Assignment – Print all entries below exactly, without images.

[[ Available data open ]]

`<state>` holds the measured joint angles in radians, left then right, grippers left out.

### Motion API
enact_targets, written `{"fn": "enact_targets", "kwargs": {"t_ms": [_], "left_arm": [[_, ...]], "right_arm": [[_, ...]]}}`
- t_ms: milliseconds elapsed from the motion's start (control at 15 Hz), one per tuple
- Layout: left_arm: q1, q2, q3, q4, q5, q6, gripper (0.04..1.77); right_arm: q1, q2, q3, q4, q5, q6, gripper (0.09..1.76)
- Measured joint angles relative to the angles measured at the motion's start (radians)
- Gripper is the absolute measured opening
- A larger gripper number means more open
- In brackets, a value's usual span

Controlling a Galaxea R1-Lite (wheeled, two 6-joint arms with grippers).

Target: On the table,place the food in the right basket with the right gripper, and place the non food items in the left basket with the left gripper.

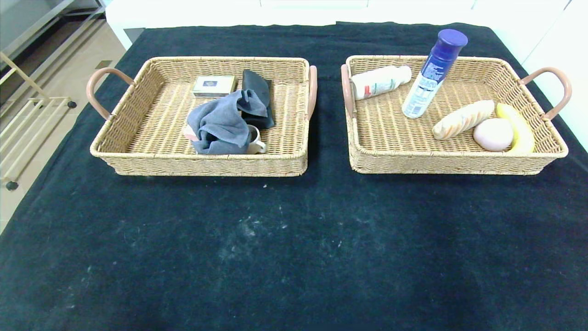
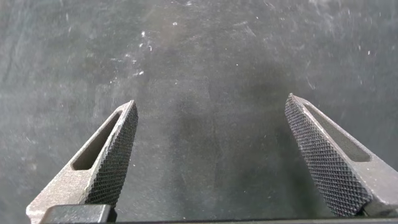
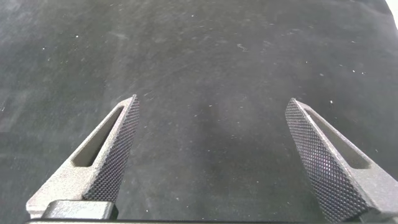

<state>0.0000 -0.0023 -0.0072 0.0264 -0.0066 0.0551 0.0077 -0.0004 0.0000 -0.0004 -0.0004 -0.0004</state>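
Two wicker baskets sit side by side on your dark table (image 1: 294,239), well apart from the bare front stretch, where only pale lint specks show. A pale metal rack (image 1: 27,124) stands on the floor off the table's left edge. Nothing lies between the baskets and the near edge.

Your left claw (image 2: 211,155) hangs above bare cloth with its fingers spread wide, holding and touching nothing. Your right claw (image 3: 211,155) is the same: wide apart, empty, over bare cloth.

The left basket (image 1: 138,156) holds a small flat box (image 1: 214,85), a dark pouch (image 1: 258,89), a grey cloth (image 1: 220,124) and a white mug (image 1: 255,140) partly under it. The right basket (image 1: 459,163) holds a lying white bottle (image 1: 381,82), a tilted blue-capped spray can (image 1: 434,73), a bread roll (image 1: 463,119), a pink egg-shaped item (image 1: 493,134) and a banana (image 1: 519,128).
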Motion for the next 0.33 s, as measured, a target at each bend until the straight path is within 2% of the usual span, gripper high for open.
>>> {"fn": "enact_targets", "kwargs": {"t_ms": [133,333], "left_arm": [[0.000,0.000,0.002,-0.006,0.006,-0.052,1.72],[0.001,0.000,0.003,-0.011,0.008,-0.064,1.72]], "right_arm": [[0.000,0.000,0.000,0.000,-0.001,0.005,1.71],[-0.001,0.000,0.000,-0.001,-0.001,0.005,1.71]]}}
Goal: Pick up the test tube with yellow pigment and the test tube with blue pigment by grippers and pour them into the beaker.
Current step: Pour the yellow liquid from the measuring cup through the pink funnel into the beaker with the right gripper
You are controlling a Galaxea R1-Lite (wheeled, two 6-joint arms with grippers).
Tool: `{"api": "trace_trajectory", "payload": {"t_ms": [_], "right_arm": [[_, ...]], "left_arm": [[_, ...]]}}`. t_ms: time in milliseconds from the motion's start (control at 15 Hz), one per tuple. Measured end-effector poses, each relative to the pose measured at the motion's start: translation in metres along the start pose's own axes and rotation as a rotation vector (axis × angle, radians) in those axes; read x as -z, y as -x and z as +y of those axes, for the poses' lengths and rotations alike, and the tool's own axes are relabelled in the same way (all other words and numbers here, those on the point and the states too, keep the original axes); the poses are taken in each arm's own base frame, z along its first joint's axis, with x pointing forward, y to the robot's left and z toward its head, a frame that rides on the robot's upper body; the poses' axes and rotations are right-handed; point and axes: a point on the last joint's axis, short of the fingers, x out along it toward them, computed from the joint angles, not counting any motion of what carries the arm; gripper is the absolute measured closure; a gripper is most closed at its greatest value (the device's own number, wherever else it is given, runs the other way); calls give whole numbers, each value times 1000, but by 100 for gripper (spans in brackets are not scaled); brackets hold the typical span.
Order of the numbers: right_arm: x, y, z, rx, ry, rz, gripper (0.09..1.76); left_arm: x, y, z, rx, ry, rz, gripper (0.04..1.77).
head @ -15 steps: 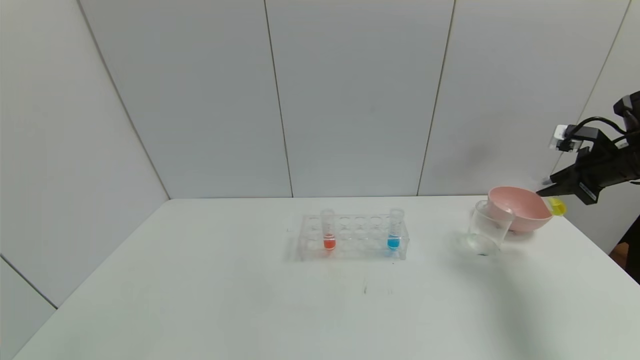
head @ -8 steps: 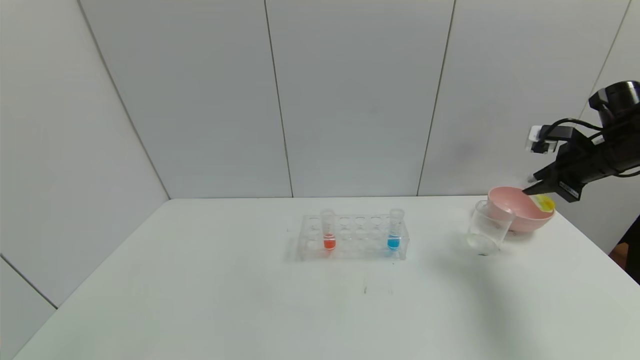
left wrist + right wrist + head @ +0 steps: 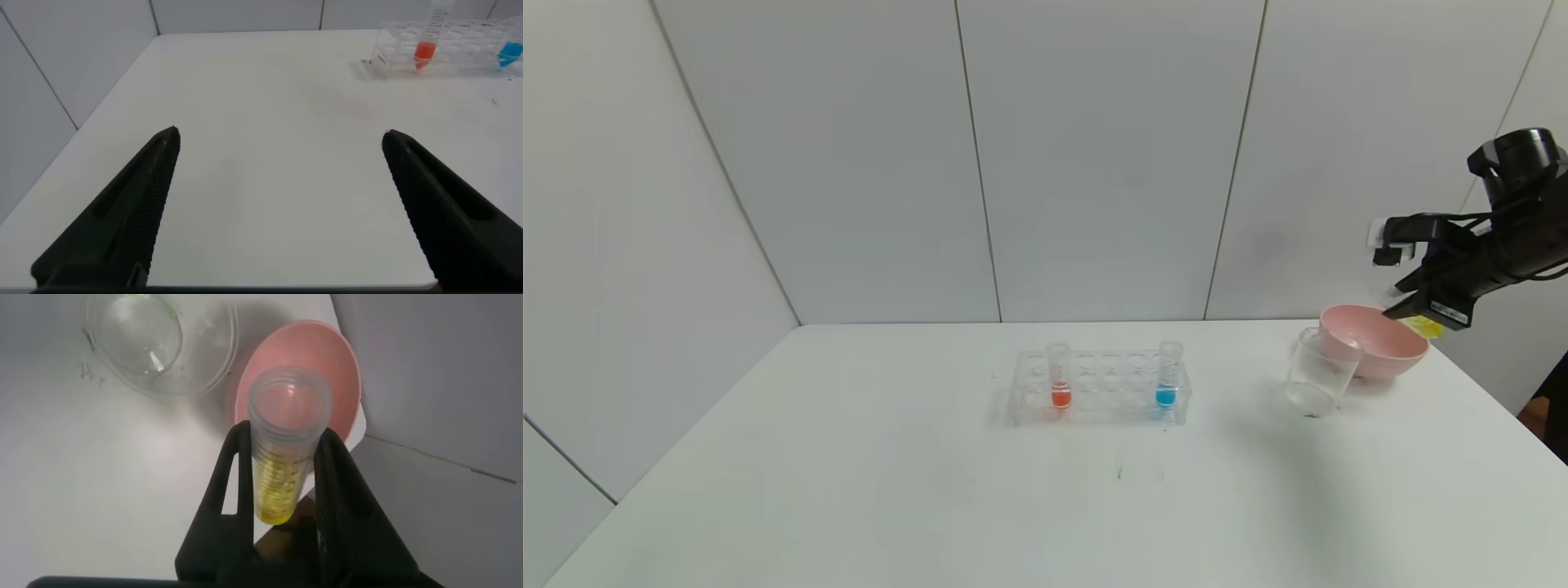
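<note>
Head view: The white bench [image 3: 849, 490] carries a clear rack [image 3: 1101, 386] near its centre. A tube with red liquid [image 3: 1059, 374] stands upright toward the rack's nine o'clock end, and the blue tube [image 3: 1168, 374] stands upright toward its three o'clock end. Well apart, at three o'clock from the rack, the beaker [image 3: 1319, 371] sits on the bench, touching or just beside the pink bowl [image 3: 1376, 341] behind it at about one o'clock. The right claw [image 3: 1401, 306] hangs above the far rim of the bowl, at two o'clock from the beaker, pinching the yellow tube [image 3: 1425, 326], of which only a yellow patch shows below the fingers. The left claw is out of this view.

Left wrist view: The left claw [image 3: 278, 204] is spread wide and holds nothing, low over the bare bench. The rack [image 3: 449, 53], the red-liquid tube [image 3: 425, 49] and the blue liquid of the blue tube [image 3: 511, 55] lie well beyond it.

Right wrist view: The right claw [image 3: 282, 490] is pressed onto the yellow tube [image 3: 286, 433], one finger on each side of its wall. The tube's open mouth points toward the bowl [image 3: 335, 376], and yellow liquid lies in the part between the fingers. The beaker [image 3: 163, 339] stands just beside the bowl, its inside showing faint greenish specks.
</note>
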Motion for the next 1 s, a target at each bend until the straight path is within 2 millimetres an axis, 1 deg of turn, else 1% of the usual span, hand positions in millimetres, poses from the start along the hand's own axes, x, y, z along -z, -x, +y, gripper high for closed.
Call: {"api": "trace_trajectory", "payload": {"t_ms": [333,667,1000], "right_arm": [[-6,1,10,-37,58,88,135],[-18,-1,17,-25,112,166,135],[-26,-6,21,-16,139,220,135]], "left_arm": [[0,0,0,0,0,0,5],[0,0,0,0,0,0,5],[0,0,0,0,0,0,5]]}}
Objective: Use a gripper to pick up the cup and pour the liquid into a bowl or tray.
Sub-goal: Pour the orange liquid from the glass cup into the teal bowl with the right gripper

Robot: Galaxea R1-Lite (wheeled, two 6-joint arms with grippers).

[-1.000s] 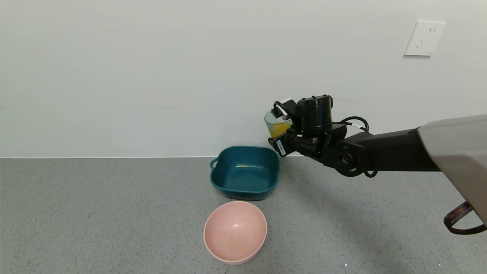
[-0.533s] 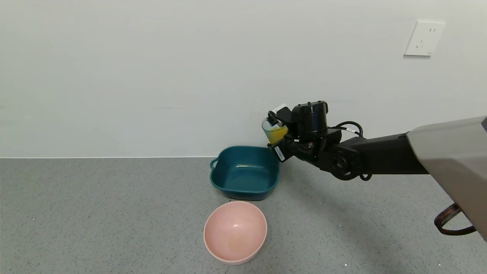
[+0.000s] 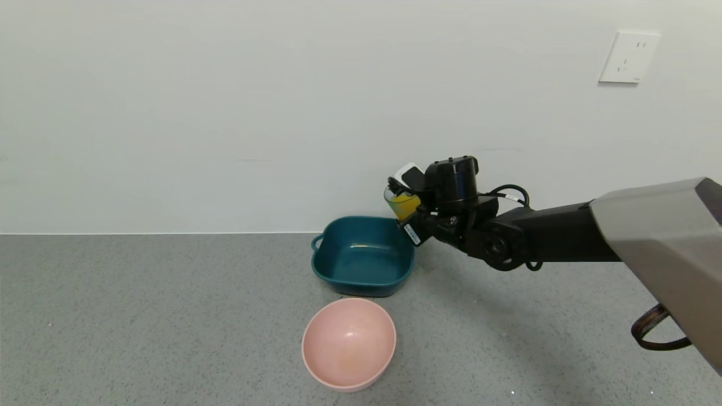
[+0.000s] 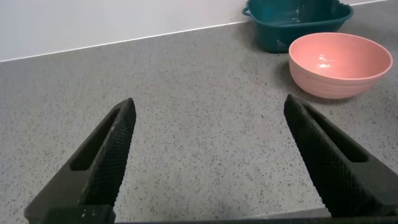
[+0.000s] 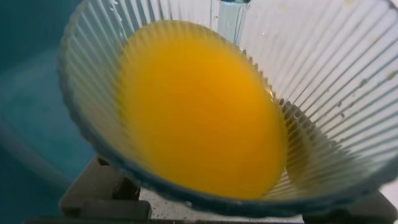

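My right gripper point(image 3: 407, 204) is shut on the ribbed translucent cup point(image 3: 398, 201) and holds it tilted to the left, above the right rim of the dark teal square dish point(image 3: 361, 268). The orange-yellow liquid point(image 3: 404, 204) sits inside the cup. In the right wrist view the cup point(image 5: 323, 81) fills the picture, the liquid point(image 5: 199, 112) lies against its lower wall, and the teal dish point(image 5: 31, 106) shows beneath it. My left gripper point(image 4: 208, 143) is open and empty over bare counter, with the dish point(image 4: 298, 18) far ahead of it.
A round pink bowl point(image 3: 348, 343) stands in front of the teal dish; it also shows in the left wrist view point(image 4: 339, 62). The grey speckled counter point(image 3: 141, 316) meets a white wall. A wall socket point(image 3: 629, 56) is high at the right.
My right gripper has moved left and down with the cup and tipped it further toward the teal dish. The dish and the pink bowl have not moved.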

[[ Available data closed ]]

Result –
`<state>` holds the measured joint angles in radians, left then right, grippers left out.

### Motion API
enact_targets, written `{"fn": "enact_targets", "kwargs": {"t_ms": [_], "left_arm": [[_, ...]], "right_arm": [[_, ...]]}}`
- t_ms: milliseconds elapsed from the motion's start (control at 15 Hz), one per tuple
- Layout: left_arm: q1, q2, q3, q4, q5, q6, gripper (0.04..1.77); right_arm: q1, q2, q3, q4, q5, q6, gripper (0.09..1.76)
- Measured joint angles relative to the angles measured at the motion's start (radians)
- Gripper is the absolute measured opening
- A larger gripper number means more open
- In brackets, a value's usual span

Controlling a Galaxea R1-Lite (wheeled, two 6-joint arms with grippers).

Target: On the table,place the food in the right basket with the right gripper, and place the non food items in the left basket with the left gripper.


<state>0.0000 -0.0023 -0.0072 0.0264 -0.0066 0.0551 0.0077 -0.0004 0.0000 -0.0004 -0.0004 -0.0004</state>
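Two wicker baskets sit side by side on your dark table (image 1: 294,239), well apart from the bare front stretch, where only pale lint specks show. A pale metal rack (image 1: 27,124) stands on the floor off the table's left edge. Nothing lies between the baskets and the near edge.

Your left claw (image 2: 211,155) hangs above bare cloth with its fingers spread wide, holding and touching nothing. Your right claw (image 3: 211,155) is the same: wide apart, empty, over bare cloth.

The left basket (image 1: 138,156) holds a small flat box (image 1: 214,85), a dark pouch (image 1: 258,89), a grey cloth (image 1: 220,124) and a white mug (image 1: 255,140) partly under it. The right basket (image 1: 459,163) holds a lying white bottle (image 1: 381,82), a tilted blue-capped spray can (image 1: 434,73), a bread roll (image 1: 463,119), a pink egg-shaped item (image 1: 493,134) and a banana (image 1: 519,128).
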Motion for the next 0.33 s, as measured, a target at each bend until the straight path is within 2% of the usual span, gripper high for open.
>>> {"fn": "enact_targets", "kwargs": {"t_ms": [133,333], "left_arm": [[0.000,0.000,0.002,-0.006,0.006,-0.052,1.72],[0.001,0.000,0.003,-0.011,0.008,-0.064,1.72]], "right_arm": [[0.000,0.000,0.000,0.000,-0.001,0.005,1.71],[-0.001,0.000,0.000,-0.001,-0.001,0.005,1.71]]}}
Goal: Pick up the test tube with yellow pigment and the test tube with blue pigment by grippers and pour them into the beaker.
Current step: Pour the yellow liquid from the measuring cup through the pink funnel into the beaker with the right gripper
You are controlling a Galaxea R1-Lite (wheeled, two 6-joint arms with grippers).
Tool: `{"api": "trace_trajectory", "payload": {"t_ms": [_], "right_arm": [[_, ...]], "left_arm": [[_, ...]]}}`. t_ms: time in milliseconds from the motion's start (control at 15 Hz), one per tuple. Measured end-effector poses, each relative to the pose measured at the motion's start: translation in metres along the start pose's own axes and rotation as a rotation vector (axis × angle, radians) in those axes; read x as -z, y as -x and z as +y of those axes, for the poses' lengths and rotations alike, and the tool's own axes are relabelled in the same way (all other words and numbers here, those on the point and the states too, keep the original axes); the poses are taken in each arm's own base frame, z along its first joint's axis, with x pointing forward, y to the robot's left and z toward its head, a frame that rides on the robot's upper body; the poses' axes and rotations are right-handed; point and axes: a point on the last joint's axis, short of the fingers, x out along it toward them, computed from the joint angles, not counting any motion of what carries the arm; gripper is the absolute measured closure; a gripper is most closed at its greatest value (the device's own number, wherever else it is given, runs the other way); calls give whole numbers, each value times 1000, but by 100 for gripper (spans in brackets are not scaled); brackets hold the typical span.
Order of the numbers: right_arm: x, y, z, rx, ry, rz, gripper (0.09..1.76); left_arm: x, y, z, rx, ry, rz, gripper (0.04..1.77).
head @ -15 steps: 
head @ -8 steps: 
left wrist + right wrist + head @ +0 steps: 
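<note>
Head view: The white bench [image 3: 849, 490] carries a clear rack [image 3: 1101, 386] near its centre. A tube with red liquid [image 3: 1059, 374] stands upright toward the rack's nine o'clock end, and the blue tube [image 3: 1168, 374] stands upright toward its three o'clock end. Well apart, at three o'clock from the rack, the beaker [image 3: 1319, 371] sits on the bench, touching or just beside the pink bowl [image 3: 1376, 341] behind it at about one o'clock. The right claw [image 3: 1401, 306] hangs above the far rim of the bowl, at two o'clock from the beaker, pinching the yellow tube [image 3: 1425, 326], of which only a yellow patch shows below the fingers. The left claw is out of this view.

Left wrist view: The left claw [image 3: 278, 204] is spread wide and holds nothing, low over the bare bench. The rack [image 3: 449, 53], the red-liquid tube [image 3: 425, 49] and the blue liquid of the blue tube [image 3: 511, 55] lie well beyond it.

Right wrist view: The right claw [image 3: 282, 490] is pressed onto the yellow tube [image 3: 286, 433], one finger on each side of its wall. The tube's open mouth points toward the bowl [image 3: 335, 376], and yellow liquid lies in the part between the fingers. The beaker [image 3: 163, 339] stands just beside the bowl, its inside showing faint greenish specks.
</note>
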Motion for the next 1 s, a target at each bend until the straight path is within 2 millimetres an axis, 1 deg of turn, else 1% of the usual span, hand positions in millimetres, poses from the start along the hand's own axes, x, y, z along -z, -x, +y, gripper high for closed.
Call: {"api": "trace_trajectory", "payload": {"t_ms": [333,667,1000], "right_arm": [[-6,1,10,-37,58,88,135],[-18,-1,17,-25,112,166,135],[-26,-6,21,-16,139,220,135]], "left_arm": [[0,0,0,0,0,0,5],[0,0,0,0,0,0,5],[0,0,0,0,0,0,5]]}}
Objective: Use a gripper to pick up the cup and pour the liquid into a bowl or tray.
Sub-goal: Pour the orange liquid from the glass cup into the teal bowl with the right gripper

Robot: Galaxea R1-Lite (wheeled, two 6-joint arms with grippers).

[-1.000s] 
[-0.533s] 
[+0.000s] 
[+0.000s] 
[+0.000s] 

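My right gripper point(image 3: 407, 204) is shut on the ribbed translucent cup point(image 3: 398, 201) and holds it tilted to the left, above the right rim of the dark teal square dish point(image 3: 361, 268). The orange-yellow liquid point(image 3: 404, 204) sits inside the cup. In the right wrist view the cup point(image 5: 323, 81) fills the picture, the liquid point(image 5: 199, 112) lies against its lower wall, and the teal dish point(image 5: 31, 106) shows beneath it. My left gripper point(image 4: 208, 143) is open and empty over bare counter, with the dish point(image 4: 298, 18) far ahead of it.
A round pink bowl point(image 3: 348, 343) stands in front of the teal dish; it also shows in the left wrist view point(image 4: 339, 62). The grey speckled counter point(image 3: 141, 316) meets a white wall. A wall socket point(image 3: 629, 56) is high at the right.
My right gripper has moved left and down with the cup and tipped it further toward the teal dish. The dish and the pink bowl have not moved.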

There is nothing more to add to this answer.